HIM frontman Ville Valo of all people is complaining about the cold in his native Finland on the day in late March when we connect on the phone. The cold, dark, dreary, glass-half-full-and-laced-with-poison mentality is the goth rock band's stock in trade, so it was certainly humorous to hear Valo, a darkly handsome figure and figurehead for the disaffected and lovelorn who have prefer the romanticization of heartbreak to romance itself, bemoan the dank weather!

That said, the singer was happy to pull back the curtain for Noisecreep about 'Tears on Tape,' the band's new album (and first on Razor & Tie), out April 30, which it self-financed and recorded without a record label breathing down its neck.

It's funny to hear you complain about no sunlight right now, even though you certainly embrace the dark side!

Because of the cold weather, you can't stay outside, so you become this hermit between four walls, so that is frustrating at times. We like to tour with the band. But we like the horror movies, Black Sabbath and the darker edge, but the fascination is more like angle, but it's not a negative angle. We just look at life through rather dark Ray-Bans.

You had a minor setback when your drummer Mika Karppinen suffered nerve damage...

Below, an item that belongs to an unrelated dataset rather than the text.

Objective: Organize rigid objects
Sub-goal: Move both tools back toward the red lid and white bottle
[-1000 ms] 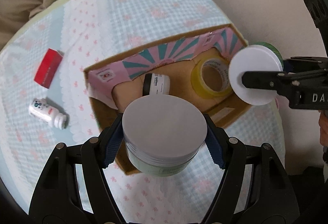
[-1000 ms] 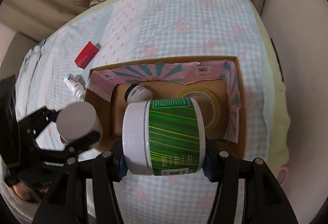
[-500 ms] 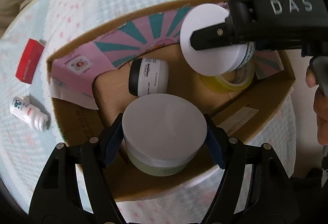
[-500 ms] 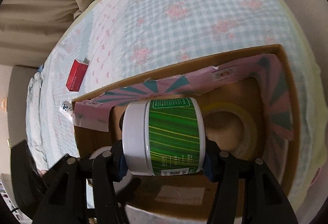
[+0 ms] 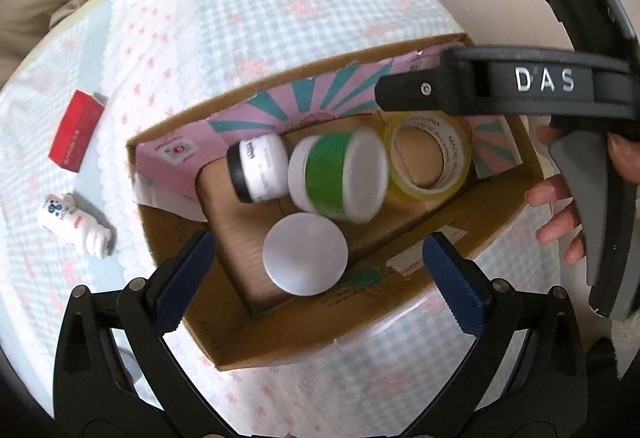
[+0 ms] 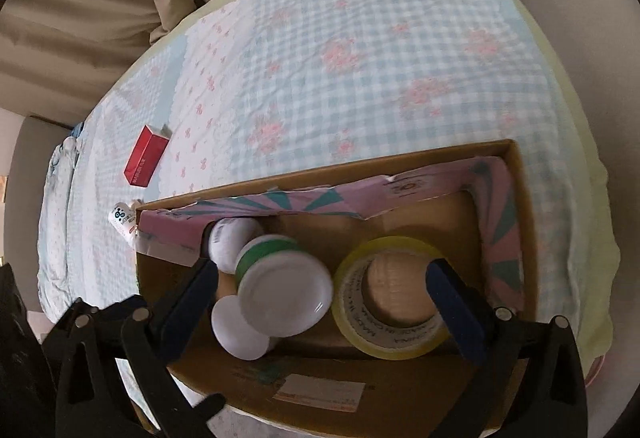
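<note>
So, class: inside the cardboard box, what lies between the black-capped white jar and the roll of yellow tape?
The green-labelled jar, on its side; the left wrist view shows it best.

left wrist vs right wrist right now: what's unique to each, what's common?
Left wrist only: the right gripper's black finger marked DAS, the person's fingers on its grey handle, and the left gripper, jaws opening above the white-lidded jar.

Right wrist only: the right gripper, jaws opening with nothing pressed, plus beige curtain folds.

Both: cardboard box holding the green jar, small white jar and tape roll; red box and white bottle on the checked cloth.
</note>
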A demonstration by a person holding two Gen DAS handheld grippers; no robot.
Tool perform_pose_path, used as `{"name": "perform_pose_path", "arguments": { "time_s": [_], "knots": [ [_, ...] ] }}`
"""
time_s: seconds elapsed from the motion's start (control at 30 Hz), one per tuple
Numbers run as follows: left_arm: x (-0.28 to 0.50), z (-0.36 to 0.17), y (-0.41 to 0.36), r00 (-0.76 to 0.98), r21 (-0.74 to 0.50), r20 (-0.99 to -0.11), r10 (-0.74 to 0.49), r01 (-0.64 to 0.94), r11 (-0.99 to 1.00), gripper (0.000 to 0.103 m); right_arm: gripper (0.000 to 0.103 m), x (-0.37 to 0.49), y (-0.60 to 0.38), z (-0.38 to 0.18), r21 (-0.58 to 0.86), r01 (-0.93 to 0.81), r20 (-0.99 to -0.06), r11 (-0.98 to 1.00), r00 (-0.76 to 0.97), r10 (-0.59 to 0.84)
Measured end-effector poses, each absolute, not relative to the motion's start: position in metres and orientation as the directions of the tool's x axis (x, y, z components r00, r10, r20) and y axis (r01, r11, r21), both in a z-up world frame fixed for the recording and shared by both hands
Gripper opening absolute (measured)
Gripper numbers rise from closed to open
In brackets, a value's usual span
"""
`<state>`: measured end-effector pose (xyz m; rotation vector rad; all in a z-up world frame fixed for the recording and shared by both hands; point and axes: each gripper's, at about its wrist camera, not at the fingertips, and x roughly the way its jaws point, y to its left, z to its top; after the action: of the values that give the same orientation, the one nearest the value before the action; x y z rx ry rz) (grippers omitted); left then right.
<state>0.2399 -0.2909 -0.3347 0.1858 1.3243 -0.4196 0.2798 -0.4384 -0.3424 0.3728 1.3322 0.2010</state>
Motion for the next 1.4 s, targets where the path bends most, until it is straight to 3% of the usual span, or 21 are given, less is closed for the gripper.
{"name": "perform_pose_path", "arguments": {
  "time_s": [0.33, 0.53, 0.8, 1.0, 1.4],
  "knots": [
    [0.233, -0.313, -0.278, 0.219, -0.101, -0.955, -0.2, 0.393, 0.914, 0.103, 0.103, 0.264, -0.438, -0.311, 0.336, 0.04, -0.902, 0.941, 0.303, 0.309],
    [0.215, -0.268, -0.253, 0.272, -0.079, -0.944, -0.187, 0.366, 0.927, 0.103, 0.103, 0.246, -0.426, -0.277, 0.274, -0.005, -0.905, 0.962, 0.337, 0.259],
    [0.17, -0.21, -0.175, 0.38, -0.012, -0.918, -0.11, 0.252, 0.968, 0.103, 0.103, 0.215, -0.383, -0.214, 0.226, -0.103, -0.887, 0.969, 0.389, 0.248],
    [0.141, -0.196, -0.097, 0.412, -0.006, -0.91, -0.048, 0.104, 0.995, 0.103, 0.103, 0.207, -0.328, -0.179, 0.16, -0.193, -0.87, 0.968, 0.436, 0.231],
    [0.102, -0.203, 0.033, 0.4, -0.004, -0.917, 0.014, -0.045, 0.999, 0.103, 0.103, 0.228, -0.203, -0.175, 0.113, -0.378, -0.882, 0.919, 0.387, 0.268]
  ]
}}
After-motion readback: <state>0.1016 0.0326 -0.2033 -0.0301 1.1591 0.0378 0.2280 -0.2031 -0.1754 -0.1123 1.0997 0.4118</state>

We had to take eight months off. We would jam together. But it took a while. At the end of the day, there was a three-year break between albums. Our favorite bands, like Type O Negative? It took five or six years in between albums. Metallica? They take eight years between albums, so three years is nothing. For us, it is like two or two-and-a-half years. A lot of people who worked at Warner's were fired or left the company. I dunno the politics too much, but we kind of didn't want to work with that team and they didn't want to work with us, so it was the best of both worlds. We got off the the label and decided to self-finance the whole album, without A&R or record company input.

Self-financing certainly affords you a total measure of freedom. Was there more self-applied pressure or was it business as usual?

It was more like passion as usual. I don't have anything against A&R. When it is good, it is an extra set of ears. It doesn't always happen. But this time around, we knew what we were after and what we wanted. It was a logical step. We were in safe hands with our producer and mixer and we got heavy guitars and fuzzy tones.

Can you put us inside a song on 'Tears on Tape'?

The first single 'All Lips Go Blue.' After Mika got better, we entered the rehearsal space in late May, and tried to find a balance with the heavy guitars and full on melancholy of the music. That was the first track, and it opened up the floodgates, musically and lyrically.

I love the Ronettes, the 'do-run-run-run' pop stuff. I love the lyrics, having 'blue, blue blue' being repetitive. It's a '60s doo-wop thing. It's cool to incorporate all ideas, and to not restrict yourself. We decided to steal a bit from Ronnie Spector and Sabbath and create a bastard child.

That song was important. We cracked open the beer bottle and knew we had a new album; we found our way. We sweated it out in a little rehearsal space, and here were are. Lyrically, it's a Memento Mori type thing, and is very straightforward. Let us celebrate what we have now, as opposed to dwelling on the mysteries or what will happen afterword.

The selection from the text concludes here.